2.1.- Anche questo motivo è infondato.
Come ha evidenziato correttamente la Corte torinese ab origine il rapporto locativo di cui si dice era unitario ed essendoci due comproprietari dell’immobile XXXXX e C. a, il conduttore avrebbe avuto già in partenza titolo per richiedere da qualunque dei locatori la restituzione dell’intero importo versato in cauzione al termine della locazione, sempre che l’immobile locato non fosse stato danneggiato. Con la conseguenza che nell’ipotesi in cui la cauzione fosse stata chiesta e restituita da un uno dei coobbligati, questi avrebbe potuto chiedere la corresponsione della cauzione se la stessa fosse rimasta nella sfera patrimoniale dell’altro coobbligato, considerato che la cauzione, comunque, come chiarisce la dottrina più accreditata, assolve una funzione di garanzia ed identifica un’ipotesi di pegno irregolare. Epperò, come ha chiarito la Corte torinese, quando il subentro nel rapporto locativo dei coniugi P. è stato integrale, essendo diventati locatori unici dell’immobile, gli stessi coniugi erano diventati unici legittimati ad ottenere il possesso della cauzione, perché unici titolari della garanzia, ovvero, del diritto di pegno irregolare o, in altri termini, del diritto a possedere la cauzione e, sotto altro aspetto, unici obbligati a restituire al conduttore, la cauzione al termine della locazione in presenza dei presupposti di legge. Pertanto, come correttamente ha chiarito la Corte torinese i coniugi P. non hanno fatto valere un rapporto interno tra plurimi locatori né il regresso per somme già corrisposte ma il loro diritto, in quanto titolari del rapporto locativo e dunque della garanzia ad esso accessoria, di possedere, e dunque di ottenere, il bene (la cauzione) oggetto del pegno irregolare, al fine di restituirlo al conduttore alla fine della locazione o di trattenerlo, se si fossero riscontrati dei danni all’immobile locato. Insomma, i coniugi P. avevano fatto valere correttamente un credito strumentale all’adempimento di un obbligo attinente il rapporto esterno della locazione (la restituzione della cauzione al conduttore sempre che il bene locato non fosse stato danneggiato dal conduttore).

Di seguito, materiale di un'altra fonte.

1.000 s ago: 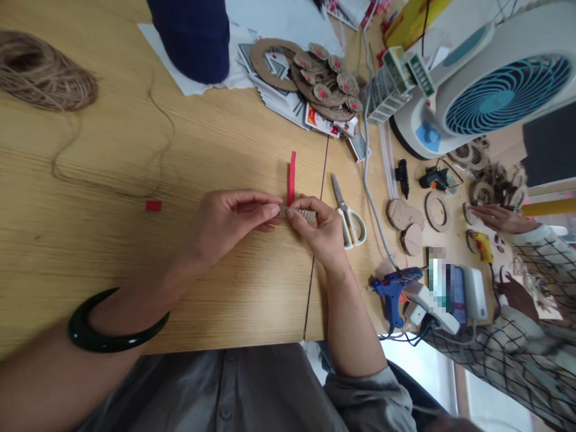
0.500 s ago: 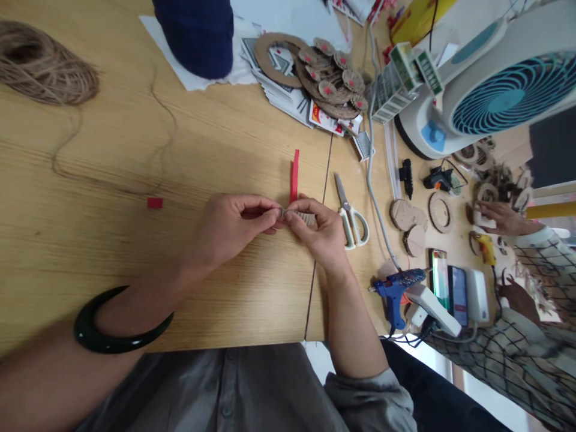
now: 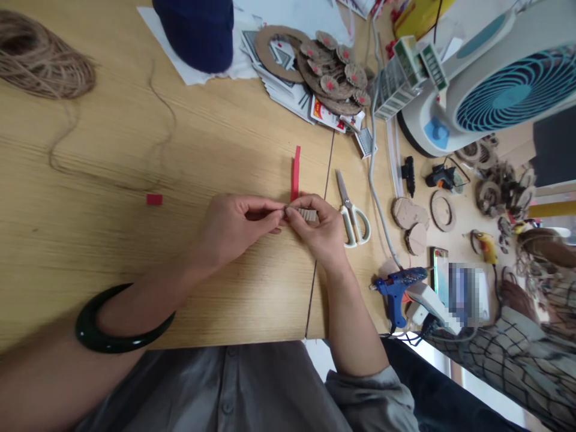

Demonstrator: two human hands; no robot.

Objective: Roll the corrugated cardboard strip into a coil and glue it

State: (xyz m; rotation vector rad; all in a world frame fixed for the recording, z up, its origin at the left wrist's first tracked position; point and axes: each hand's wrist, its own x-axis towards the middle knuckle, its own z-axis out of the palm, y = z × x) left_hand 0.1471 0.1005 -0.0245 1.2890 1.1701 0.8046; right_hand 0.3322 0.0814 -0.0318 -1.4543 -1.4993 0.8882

In definitiva, il ricorso va rigettato e i ricorrenti, in ragione del principio della soccombenza condannati in solido al pagamento delle spese del presente giudizio di cassazione che verranno liquidate con il dispositivo.

P.Q.M.

La Corte rigetta il ricorso e condanna i ricorrenti in solido al pagamento delle spese del presente giudizio di cassazione che liquida in Euro 2200,00 di cui Euro 200,00 per esborsi.